Exercise description:
The answer should consist of each line from the data below that includes "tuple".
□ □ □
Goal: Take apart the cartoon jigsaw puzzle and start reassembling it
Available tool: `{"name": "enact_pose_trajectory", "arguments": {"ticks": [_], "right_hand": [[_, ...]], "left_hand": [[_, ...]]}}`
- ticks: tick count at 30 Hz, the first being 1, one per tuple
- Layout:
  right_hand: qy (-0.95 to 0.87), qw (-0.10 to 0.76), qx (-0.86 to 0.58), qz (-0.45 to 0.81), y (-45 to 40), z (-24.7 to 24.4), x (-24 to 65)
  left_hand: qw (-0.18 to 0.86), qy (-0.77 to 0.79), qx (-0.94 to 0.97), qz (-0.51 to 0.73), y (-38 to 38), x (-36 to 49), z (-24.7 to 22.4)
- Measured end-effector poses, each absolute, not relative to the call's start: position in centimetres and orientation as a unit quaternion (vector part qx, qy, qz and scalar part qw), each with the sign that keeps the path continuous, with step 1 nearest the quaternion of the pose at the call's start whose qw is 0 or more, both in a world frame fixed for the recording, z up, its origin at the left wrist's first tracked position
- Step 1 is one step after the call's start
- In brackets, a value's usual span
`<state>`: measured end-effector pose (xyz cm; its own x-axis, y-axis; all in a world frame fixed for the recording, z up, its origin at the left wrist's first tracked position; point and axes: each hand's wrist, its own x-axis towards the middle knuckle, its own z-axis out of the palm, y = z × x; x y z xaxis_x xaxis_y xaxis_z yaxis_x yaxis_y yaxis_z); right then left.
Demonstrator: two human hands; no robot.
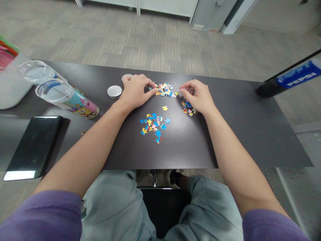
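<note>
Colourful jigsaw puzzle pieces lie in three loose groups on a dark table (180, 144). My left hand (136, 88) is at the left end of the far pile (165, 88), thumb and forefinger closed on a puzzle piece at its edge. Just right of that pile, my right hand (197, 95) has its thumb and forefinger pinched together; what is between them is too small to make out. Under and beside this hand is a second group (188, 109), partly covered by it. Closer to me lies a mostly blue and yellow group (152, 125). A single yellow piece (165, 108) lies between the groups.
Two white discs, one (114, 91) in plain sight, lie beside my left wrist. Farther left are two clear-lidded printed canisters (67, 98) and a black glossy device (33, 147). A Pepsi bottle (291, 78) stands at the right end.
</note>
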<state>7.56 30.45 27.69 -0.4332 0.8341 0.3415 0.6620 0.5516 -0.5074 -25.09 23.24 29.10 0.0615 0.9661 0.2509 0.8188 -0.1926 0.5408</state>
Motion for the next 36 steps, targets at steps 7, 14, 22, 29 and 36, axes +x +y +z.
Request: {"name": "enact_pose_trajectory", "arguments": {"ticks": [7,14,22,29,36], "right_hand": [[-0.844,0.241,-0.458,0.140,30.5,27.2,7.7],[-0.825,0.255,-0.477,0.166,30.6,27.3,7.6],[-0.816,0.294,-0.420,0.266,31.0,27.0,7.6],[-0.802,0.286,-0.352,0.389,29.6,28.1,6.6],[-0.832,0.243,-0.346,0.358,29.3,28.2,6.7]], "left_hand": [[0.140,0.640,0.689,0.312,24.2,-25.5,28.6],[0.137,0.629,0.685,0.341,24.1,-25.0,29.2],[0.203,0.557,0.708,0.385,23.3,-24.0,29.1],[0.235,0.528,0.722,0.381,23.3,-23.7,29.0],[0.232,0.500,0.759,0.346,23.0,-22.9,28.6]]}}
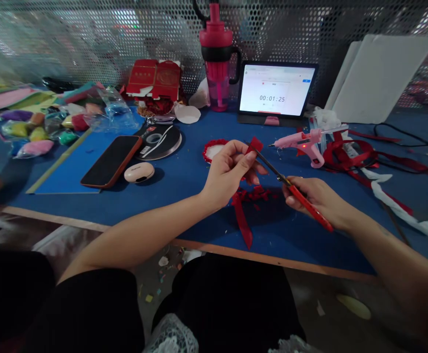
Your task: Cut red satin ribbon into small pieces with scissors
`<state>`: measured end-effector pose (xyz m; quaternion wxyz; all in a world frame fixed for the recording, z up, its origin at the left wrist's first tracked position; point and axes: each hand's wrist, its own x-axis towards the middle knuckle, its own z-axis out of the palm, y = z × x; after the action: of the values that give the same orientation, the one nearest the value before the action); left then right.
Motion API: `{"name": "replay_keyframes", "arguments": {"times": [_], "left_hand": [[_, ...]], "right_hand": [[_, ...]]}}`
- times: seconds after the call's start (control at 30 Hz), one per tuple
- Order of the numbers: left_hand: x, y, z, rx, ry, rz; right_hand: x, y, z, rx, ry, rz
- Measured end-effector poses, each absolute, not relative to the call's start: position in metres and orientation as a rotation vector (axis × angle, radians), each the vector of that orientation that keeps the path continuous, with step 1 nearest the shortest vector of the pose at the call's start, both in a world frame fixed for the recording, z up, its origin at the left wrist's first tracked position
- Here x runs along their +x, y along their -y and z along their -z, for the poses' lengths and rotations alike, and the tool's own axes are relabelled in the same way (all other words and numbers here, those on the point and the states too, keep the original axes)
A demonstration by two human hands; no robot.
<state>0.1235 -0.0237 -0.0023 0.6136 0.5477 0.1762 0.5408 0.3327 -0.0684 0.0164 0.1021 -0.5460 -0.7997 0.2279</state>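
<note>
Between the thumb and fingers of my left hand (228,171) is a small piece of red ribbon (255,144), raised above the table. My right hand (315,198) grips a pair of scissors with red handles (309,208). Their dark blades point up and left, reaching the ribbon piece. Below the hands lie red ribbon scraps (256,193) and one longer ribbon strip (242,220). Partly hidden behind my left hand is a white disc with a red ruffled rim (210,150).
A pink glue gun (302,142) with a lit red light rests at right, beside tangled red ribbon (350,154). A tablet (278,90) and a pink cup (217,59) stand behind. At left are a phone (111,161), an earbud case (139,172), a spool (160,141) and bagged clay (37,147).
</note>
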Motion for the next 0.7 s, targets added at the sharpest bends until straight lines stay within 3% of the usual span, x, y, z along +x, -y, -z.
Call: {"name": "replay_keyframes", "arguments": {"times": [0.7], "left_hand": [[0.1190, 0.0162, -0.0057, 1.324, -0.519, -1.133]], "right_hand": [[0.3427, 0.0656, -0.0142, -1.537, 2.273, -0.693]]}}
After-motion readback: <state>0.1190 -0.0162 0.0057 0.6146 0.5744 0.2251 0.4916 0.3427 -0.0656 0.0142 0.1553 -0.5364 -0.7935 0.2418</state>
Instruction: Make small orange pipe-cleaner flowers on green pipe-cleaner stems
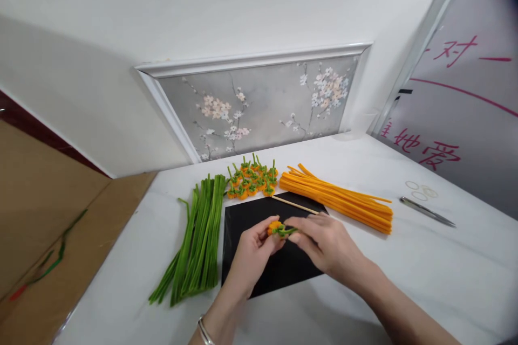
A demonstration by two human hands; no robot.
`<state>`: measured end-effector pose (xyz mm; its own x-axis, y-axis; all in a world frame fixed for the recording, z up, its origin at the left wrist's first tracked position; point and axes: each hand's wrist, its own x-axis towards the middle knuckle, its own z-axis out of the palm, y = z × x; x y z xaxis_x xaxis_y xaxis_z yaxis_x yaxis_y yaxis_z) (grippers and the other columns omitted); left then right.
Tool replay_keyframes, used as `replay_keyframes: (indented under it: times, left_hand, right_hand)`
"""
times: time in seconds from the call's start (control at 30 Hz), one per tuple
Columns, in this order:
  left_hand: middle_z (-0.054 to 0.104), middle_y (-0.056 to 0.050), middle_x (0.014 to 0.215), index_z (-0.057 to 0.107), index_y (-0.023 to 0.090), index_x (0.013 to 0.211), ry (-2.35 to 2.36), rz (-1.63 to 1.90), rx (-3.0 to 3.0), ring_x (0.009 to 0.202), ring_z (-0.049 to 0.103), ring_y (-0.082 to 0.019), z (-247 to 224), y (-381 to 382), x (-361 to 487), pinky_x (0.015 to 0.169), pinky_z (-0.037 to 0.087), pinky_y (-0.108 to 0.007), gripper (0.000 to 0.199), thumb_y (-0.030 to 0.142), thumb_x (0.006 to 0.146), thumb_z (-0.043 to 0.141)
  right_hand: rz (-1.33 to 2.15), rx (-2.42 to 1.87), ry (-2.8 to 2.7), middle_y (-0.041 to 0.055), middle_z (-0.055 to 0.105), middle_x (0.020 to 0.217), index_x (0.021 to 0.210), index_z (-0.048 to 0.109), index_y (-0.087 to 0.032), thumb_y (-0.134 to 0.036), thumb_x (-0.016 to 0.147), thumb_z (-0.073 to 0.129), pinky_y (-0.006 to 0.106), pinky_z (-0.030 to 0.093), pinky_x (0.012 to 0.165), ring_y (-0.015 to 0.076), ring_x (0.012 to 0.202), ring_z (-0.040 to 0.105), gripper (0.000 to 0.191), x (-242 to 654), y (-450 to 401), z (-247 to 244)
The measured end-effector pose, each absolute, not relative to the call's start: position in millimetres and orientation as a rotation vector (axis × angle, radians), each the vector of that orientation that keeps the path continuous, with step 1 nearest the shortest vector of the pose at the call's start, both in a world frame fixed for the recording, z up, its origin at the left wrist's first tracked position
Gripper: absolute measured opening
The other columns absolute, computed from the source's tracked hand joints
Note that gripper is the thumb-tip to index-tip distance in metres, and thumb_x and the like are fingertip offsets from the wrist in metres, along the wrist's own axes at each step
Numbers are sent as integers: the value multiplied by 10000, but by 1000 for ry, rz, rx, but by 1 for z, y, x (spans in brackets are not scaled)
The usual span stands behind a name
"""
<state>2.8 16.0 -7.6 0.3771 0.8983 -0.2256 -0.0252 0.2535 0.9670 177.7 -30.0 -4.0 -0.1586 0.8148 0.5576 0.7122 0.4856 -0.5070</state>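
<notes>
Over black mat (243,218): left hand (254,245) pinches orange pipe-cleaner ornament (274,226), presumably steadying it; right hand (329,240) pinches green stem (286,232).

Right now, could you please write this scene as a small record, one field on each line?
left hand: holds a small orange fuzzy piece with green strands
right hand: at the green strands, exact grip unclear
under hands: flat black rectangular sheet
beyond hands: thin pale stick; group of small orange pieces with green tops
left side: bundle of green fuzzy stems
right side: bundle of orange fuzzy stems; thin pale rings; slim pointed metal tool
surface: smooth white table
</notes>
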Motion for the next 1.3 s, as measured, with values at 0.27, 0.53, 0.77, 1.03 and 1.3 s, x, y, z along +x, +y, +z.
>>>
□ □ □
Answer box:
- ticks: tick count at 30 Hz, the first being 1, one per tuple
- times: seconds after the call's start (control at 30 Hz), one per tuple
times: time in seconds from the call's start (control at 30 Hz), one per tuple

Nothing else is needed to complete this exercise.